| PROMPT |
Whenever an image turns up, omit it and return the remaining data exactly.

| DATA SHOWN |

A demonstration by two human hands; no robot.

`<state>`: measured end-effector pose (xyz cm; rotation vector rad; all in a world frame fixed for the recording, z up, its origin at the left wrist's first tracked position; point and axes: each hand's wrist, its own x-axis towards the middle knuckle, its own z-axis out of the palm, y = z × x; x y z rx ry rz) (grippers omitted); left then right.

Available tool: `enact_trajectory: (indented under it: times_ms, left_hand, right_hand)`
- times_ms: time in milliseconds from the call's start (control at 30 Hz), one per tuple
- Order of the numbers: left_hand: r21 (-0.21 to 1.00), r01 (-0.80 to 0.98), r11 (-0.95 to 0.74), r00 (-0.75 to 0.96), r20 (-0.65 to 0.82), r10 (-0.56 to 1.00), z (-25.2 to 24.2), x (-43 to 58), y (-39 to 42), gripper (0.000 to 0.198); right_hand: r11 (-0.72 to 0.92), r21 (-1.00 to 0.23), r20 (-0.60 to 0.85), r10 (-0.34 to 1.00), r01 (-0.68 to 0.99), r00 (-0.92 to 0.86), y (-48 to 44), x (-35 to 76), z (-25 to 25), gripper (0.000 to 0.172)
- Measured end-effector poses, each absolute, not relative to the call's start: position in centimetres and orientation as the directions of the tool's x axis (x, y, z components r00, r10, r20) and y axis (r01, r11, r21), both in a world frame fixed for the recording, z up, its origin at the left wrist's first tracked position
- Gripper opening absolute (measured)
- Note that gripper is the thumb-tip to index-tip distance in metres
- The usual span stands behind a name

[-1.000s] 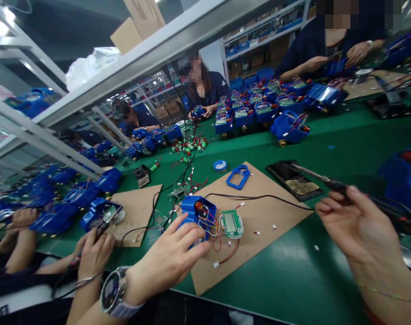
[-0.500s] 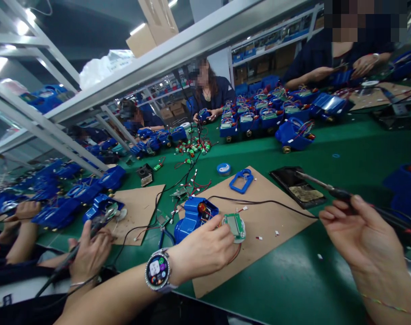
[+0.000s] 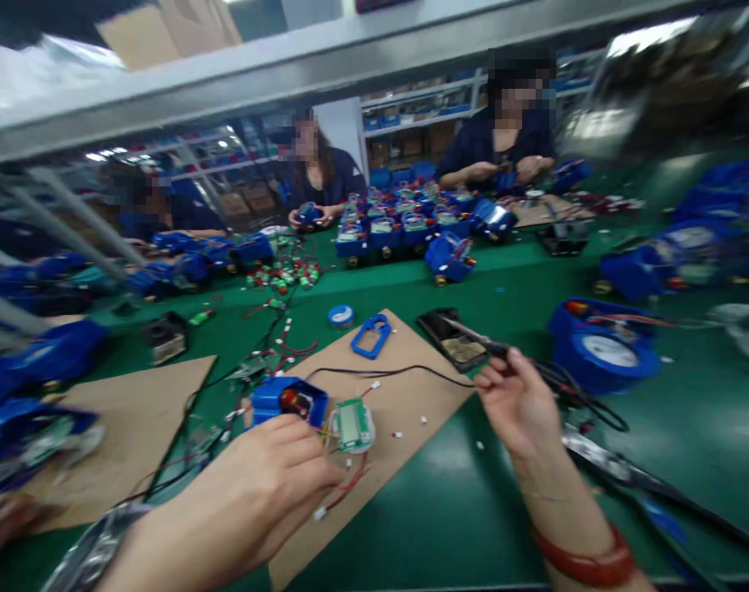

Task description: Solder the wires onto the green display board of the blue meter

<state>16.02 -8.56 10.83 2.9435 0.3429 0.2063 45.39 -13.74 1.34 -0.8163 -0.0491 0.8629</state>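
My right hand (image 3: 519, 403) is closed around the handle of a soldering iron (image 3: 486, 341). Its metal tip points into a black tray (image 3: 428, 327) that holds a tan sponge (image 3: 465, 352); contact with the sponge is unclear. On the left, my left hand (image 3: 288, 473) has its fingers curled together, with the fingertips hidden underneath. It is just in front of a blue housing (image 3: 264, 400) and beside a green circuit board with a display (image 3: 351, 425). Red wires (image 3: 349, 485) with a white connector lie by its fingers.
A cardboard sheet (image 3: 411, 444) lies under the work. A blue frame (image 3: 383, 330) and a round blue tin (image 3: 340, 316) are behind it. Pliers or a similar tool (image 3: 621, 470) and a blue housing with a white disc (image 3: 602, 353) lie right. Co-workers sit across the table.
The view has swung right. My left hand has come off the circuit board and moved towards me. My right hand still holds the soldering iron over the tray.
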Motion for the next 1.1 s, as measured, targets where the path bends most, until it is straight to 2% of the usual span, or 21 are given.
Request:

| EXPECTED OUTPUT |
A demonstration by two human hands; no robot.

`<state>`: measured end-effector pose (xyz cm; rotation vector rad; all in a world frame fixed for the recording, z up, its origin at the left wrist's first tracked position; point and axes: each hand's wrist, its own x-axis towards the middle knuckle, its own z-axis out of the palm, y = z × x; x y z rx ry rz) (grippers omitted); left then right.

Available tool: `enact_trajectory: (indented under it: times_ms, left_hand, right_hand)`
- times_ms: time in milliseconds from the call's start (control at 30 Hz), one per tuple
- Order of the numbers: left_hand: r21 (-0.21 to 1.00), r01 (-0.80 to 0.98), r11 (-0.95 to 0.74), r00 (-0.75 to 0.96), r20 (-0.65 to 0.82), r10 (-0.56 to 1.00), z (-25.2 to 24.2), x (-43 to 58), y (-39 to 42), gripper (0.000 to 0.198); right_hand: r11 (-0.72 to 0.92), r21 (-1.00 to 0.23), r20 (-0.60 to 0.85), r10 (-0.34 to 1.00), r01 (-0.68 to 0.99), r00 (-0.92 to 0.86), y (-48 to 44), x (-35 to 76), z (-25 to 25), gripper (0.000 to 0.172)
- Measured end-effector poses, each absolute, not relative to the call's start: position in centimetres and orientation as the directions of the tool's x axis (x, y, z components r00, r10, r20) and y axis (r01, r11, r21), both in a world frame fixed for the recording, z up, its origin at the left wrist's first tracked position
- Gripper opening absolute (measured)
- Note that gripper is the thumb-tip to index-tip distance in metres
- The usual span stands behind a name

[-1.000s] 
[-0.500s] 
[+0.000s] 

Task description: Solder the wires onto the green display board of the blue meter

<state>16.02 -8.56 10.83 2.9435 0.3429 0.2063 45.39 -13.74 1.34 -0.8163 -0.0491 0.8629</state>
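My right hand (image 3: 519, 403) is closed around the handle of a soldering iron (image 3: 486, 341). Its metal tip points into a black tray (image 3: 428, 327) that holds a tan sponge (image 3: 465, 352); contact with the sponge is unclear. On the left, my left hand (image 3: 288, 473) has its fingers curled together, with the fingertips hidden underneath. It is just in front of a blue housing (image 3: 264, 400) and beside a green circuit board with a display (image 3: 351, 425). Red wires (image 3: 349, 485) with a white connector lie by its fingers.
A cardboard sheet (image 3: 411, 444) lies under the work. A blue frame (image 3: 383, 330) and a round blue tin (image 3: 340, 316) are behind it. Pliers or a similar tool (image 3: 621, 470) and a blue housing with a white disc (image 3: 602, 353) lie right. Co-workers sit across the table.
The view has swung right. My left hand has come off the circuit board and moved towards me. My right hand still holds the soldering iron over the tray.
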Motion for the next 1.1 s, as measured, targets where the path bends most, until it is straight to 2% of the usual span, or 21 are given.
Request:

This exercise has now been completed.